I think it makes sense to think of the world of mathematics and the real world as separated in principle. However, firstly in order to make real use of mathematics, the world of mathematics and the real world have to be connected by interpretation, including addressing/checking whether the connection is appropriate. Secondly, mathematics was originally, and is mostly still now, set up in the way it is in order to be useful, i.e., having a connection to the real world in mind.
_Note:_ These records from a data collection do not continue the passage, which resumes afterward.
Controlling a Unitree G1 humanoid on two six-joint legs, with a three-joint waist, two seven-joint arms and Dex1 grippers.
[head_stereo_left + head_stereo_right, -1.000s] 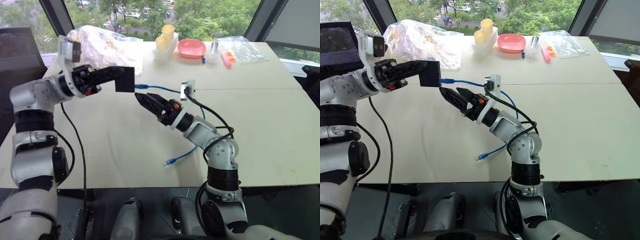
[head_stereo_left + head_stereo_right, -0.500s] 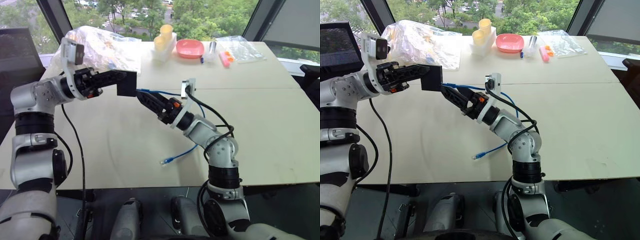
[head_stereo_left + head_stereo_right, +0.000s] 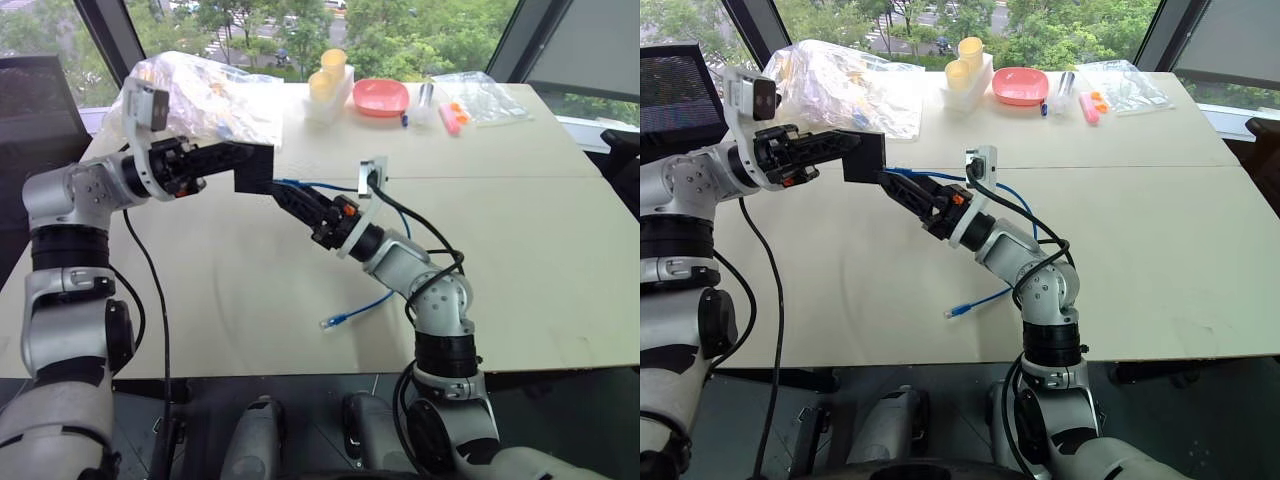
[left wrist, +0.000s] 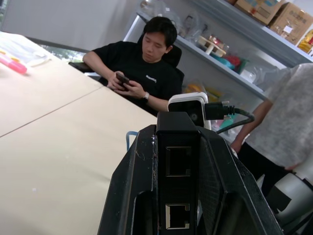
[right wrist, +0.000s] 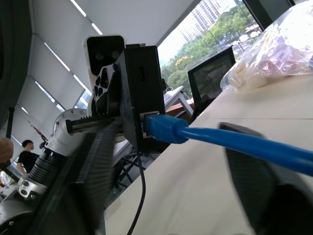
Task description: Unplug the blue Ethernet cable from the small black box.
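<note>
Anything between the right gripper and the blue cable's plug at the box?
Nothing visible. The right gripper has its fingers either side of the blue Ethernet cable, just behind the plug seated in the small black box, which the left gripper holds.

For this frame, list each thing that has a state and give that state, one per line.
blue Ethernet cable: still plugged into the box, free end lying on the table.
small black box: held in the air by the left gripper.
left gripper: jaws shut on the box.
right gripper: jaws either side of the cable near the plug, grip unclear.
</note>
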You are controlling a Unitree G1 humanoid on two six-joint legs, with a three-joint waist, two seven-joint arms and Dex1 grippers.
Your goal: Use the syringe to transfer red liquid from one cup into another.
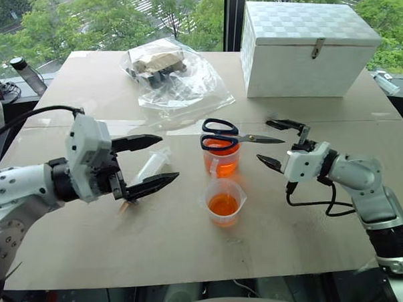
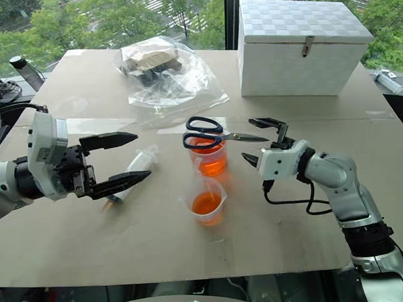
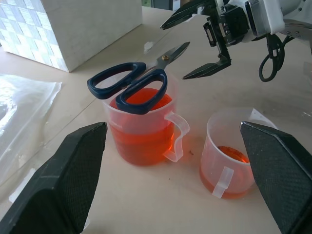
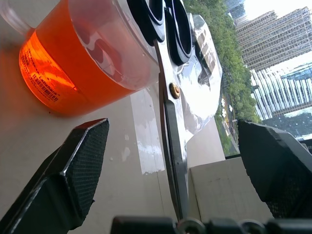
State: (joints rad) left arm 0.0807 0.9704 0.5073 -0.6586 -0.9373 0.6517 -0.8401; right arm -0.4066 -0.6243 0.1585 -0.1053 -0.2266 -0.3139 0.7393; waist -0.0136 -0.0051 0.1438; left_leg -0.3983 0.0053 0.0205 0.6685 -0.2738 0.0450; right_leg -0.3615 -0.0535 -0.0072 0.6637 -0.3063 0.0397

A "random variable" is a mathematical construct, and as such part of the world of mathematics and not of the real world. When handling random variables in the world of mathematics, indeed it doesn't matter whether this represents a "real random process", because such things do not exist in the world of mathematics. It is however called a "random variable" because the people who defined it had in mind to model real random processes with it.
The problem with the second question is that it is not clear whether what you call "real random process" actually exists. There are determinists around who believe that nothing is "really" random. There are also people who hold that probabilities do not model randomness in the real world, but rather the state of knowledge/uncertainty of an individual, or a scientific community as a whole. These people still use random variables when treating probability mathematically.
Even a frequentist, for whom probability models model processes existing in reality may concede that many real processes for which we use random variables are not really random, although most believe that some are (such as radioactive decay, or random sampling and randomisation of experiments if the researcher uses proper random numbers). Ultimately "objective randomness" cannot be confirmed by observation, so I'd rather say, if a model of a real process is used by a researcher, the researcher has to do two things in order to convince others that the model is useful:
(a) argue that nothing of the knowledge of the process invalidates randomness (such as convenience sampling where a proper random sample could be drawn),
(b) show that the data behave (in all relevant aspects) about as the model implies they should behave.
This will not secure that the real process is "really random", however it suggests that we can use the model in order to learn something about what goes on in the real world, e.g., make predictions, or simply statements like "data on the effect of homeopathy look like if they were generated by a random model according to which it is the same as placebo."